Mr. Kwarteng, who studied the history of financial crises as a doctoral student at Cambridge University, brushed off the blowback in financial markets as a temporary phenomenon. Like Ms. Truss, he is a believer in disruptive change. Together, they were among the authors of “Britannia Unchained,” a manifesto for a Thatcher-style, free-market revolution in post-Brexit Britain. Among other things, the authors described Britons as “among the worst idlers in the world.”
When, or even whether, Britain can fully recover from this period of political and economic turbulence is not yet clear. On Thursday, as news of Ms. Truss’s resignation broke, the pound rose against the dollar and yields on British government bonds fell.
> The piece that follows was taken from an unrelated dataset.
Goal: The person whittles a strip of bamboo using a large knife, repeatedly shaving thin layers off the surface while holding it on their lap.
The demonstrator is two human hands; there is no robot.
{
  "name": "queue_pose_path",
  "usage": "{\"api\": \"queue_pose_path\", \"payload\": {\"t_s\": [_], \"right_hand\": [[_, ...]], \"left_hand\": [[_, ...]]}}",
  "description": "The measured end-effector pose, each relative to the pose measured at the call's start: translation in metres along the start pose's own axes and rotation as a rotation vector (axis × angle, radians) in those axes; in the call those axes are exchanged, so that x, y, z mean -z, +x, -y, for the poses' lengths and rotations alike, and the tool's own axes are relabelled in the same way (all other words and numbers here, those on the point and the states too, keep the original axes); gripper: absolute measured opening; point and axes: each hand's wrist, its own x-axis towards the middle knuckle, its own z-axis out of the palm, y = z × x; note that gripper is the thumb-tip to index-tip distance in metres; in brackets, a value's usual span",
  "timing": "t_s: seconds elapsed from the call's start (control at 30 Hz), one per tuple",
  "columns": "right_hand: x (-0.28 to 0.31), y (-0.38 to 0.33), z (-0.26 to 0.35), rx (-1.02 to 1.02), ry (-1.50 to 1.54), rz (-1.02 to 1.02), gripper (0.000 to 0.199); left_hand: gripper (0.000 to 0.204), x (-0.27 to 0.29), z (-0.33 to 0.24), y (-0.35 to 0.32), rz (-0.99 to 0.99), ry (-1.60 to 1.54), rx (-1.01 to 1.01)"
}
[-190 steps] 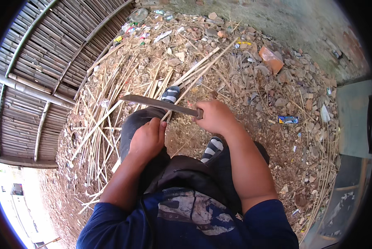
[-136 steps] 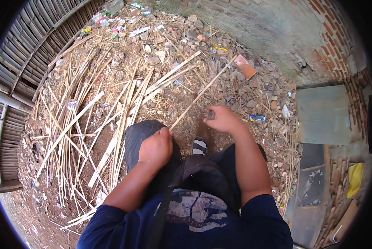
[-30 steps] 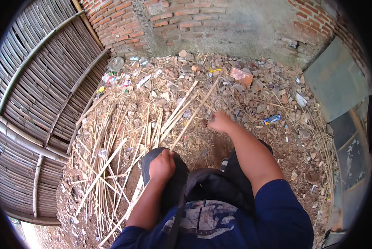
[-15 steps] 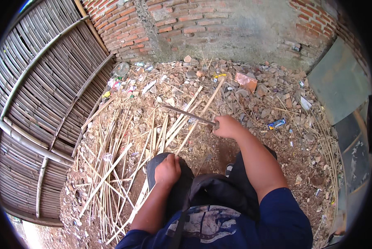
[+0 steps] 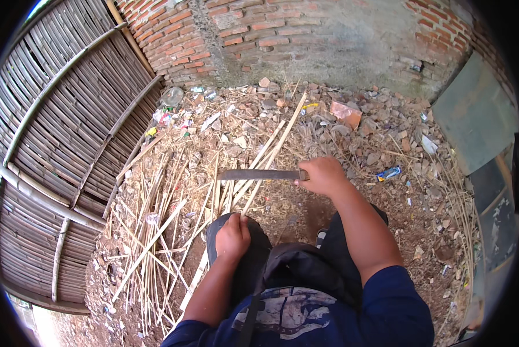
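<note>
Over split bamboo, right hand [image 5: 323, 175] grips one machete [image 5: 259, 174]; left hand [image 5: 232, 236] clasps one strip [image 5: 268, 168].

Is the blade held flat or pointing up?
Flat. The blade stretches sideways from the right hand toward the person's left, level above the bamboo sticks.

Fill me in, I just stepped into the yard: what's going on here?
A person crouches over a heap of bamboo strips beside a brick wall and a bamboo fence. The right hand grips a long knife held level, blade pointing left. The left hand rests on the knee, closed around the end of one strip running up under the blade.
</note>
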Motion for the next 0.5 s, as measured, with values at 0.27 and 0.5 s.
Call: {"api": "queue_pose_path", "payload": {"t_s": [0.27,0.5], "right_hand": [[-0.012,-0.002,0.033,0.038,0.129,0.25,0.018],[-0.038,0.026,-0.013,-0.31,0.366,0.196,0.022]], "left_hand": [[0.027,-0.001,-0.003,-0.003,0.03,0.061,-0.02],[0.026,-0.009,0.006,0.002,-0.038,0.01,-0.068]]}}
Virtually all the government’s planned tax cuts have been reversed, and the next prime minister, regardless of his or her politics, will have little choice but to pursue a policy of spending cuts and strict fiscal discipline. Some fear a return to the bleak austerity of Prime Minister David Cameron in the years after the 2008 financial crisis.
“Rishi or another can steady the ship and calm the markets,” Professor Portes said, referring to Rishi Sunak, a former chancellor who ran unsuccessfully against Ms. Truss and may seek to succeed her. “But it’s hard to see how, given the state of the Conservatives, any Tory prime minister can repair the longer-term damage.”
Much of that damage is to Britain’s once-sterling reputation in the markets. Economists have begun mentioning Britain in the same breath as fiscally wayward countries like Italy and Greece. Lawrence H. Summers, the former U.S. Treasury secretary, told Bloomberg News, “It makes me very sorry to say, but I think the U.K. is behaving a bit like an emerging market turning itself into a submerging market.”
That is a humbling comedown for a country that in 2009 announced a $1.1 trillion emergency fund to bail out the global economy.